Sejm, po poprawkach Senatu, zaakceptował ustawę o szczególnych zasadach majątkowej odpowiedzialności funkcjonariuszy publicznych za rażące naruszenie prawa. W jej efekcie będzie można ukarać urzędnika za błędne działania, które spowodują straty przedsiębiorcy. Kara zostanie nałożona także w wypadku, gdyby na szkodę narażony został skarb państwa. Co więcej, zgłoszenie wniosku o ukaranie jest dla zwierzchników urzędnika obligatoryjne. W przypadku, gdy popełnił on błąd nieumyślnie, kara może sięgać maksymalnie 12-krotności jego pensji. Jeżeli natomiast działał celowo, np. za łapówkę – nie ma limitu ograniczającego wysokość kary.

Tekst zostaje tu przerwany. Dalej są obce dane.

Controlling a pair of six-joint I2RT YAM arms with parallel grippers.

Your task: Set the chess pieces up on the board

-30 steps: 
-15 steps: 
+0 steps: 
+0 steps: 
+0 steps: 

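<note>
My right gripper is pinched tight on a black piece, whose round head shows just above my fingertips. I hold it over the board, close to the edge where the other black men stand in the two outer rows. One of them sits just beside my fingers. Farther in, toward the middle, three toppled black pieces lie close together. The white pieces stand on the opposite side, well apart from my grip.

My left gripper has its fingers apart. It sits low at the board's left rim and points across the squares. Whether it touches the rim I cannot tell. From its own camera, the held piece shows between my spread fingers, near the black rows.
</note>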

- Dotychczas przedsiębiorcy mogli domagać się odszkodowań od urzędu – były więc one wypłacane ze środków publicznych - tłumaczy
Wojciech Warski, przewodniczący Konwentu BCC, ekspert ds. gospodarki. - Teraz, to również urzędnik będzie ponosił finansowe koszty swojego błędu i musiał za tę szkodę zapłacić swojemu pracodawcy, czyli Skarbowi Państwa albo jednostce samorządu terytorialnego.
Warski liczy, że Komisji Przyjazne Państwo i rządowi uda się wkrótce wypracować kompromis w kwestii tzw. obligatoryjnych metryczek, a więc informacji przy każdym urzędowym dokumencie pozwalającej wskazać osobę i ustalić na jakim etapie i w jakim zakresie zajmowała się daną sprawą. - To bardzo ważne i potrzebne uzupełnienie nowych przepisów, ponieważ – choć obieg spraw w urzędach pozwala sprawdzić, który organ jest odpowiedzialny za daną decyzję – to jednak bez obligatoryjnych metryczek, ustalenie osobowej odpowiedzialność może w niektórych przypadkach okazać się niemożliwe - wyjaśnia ekspert BCC.
W jego opinii, nawet jeżeli nowa ustawa nie będzie stosowana często, to zniesienie stanu bezkarności urzędników w relacjach z przedsiębiorcami będzie z pewnością skuteczną zaporą w podejmowaniu decyzji pochopnych, niekompetentnych lub powodowanych motywami karalnymi.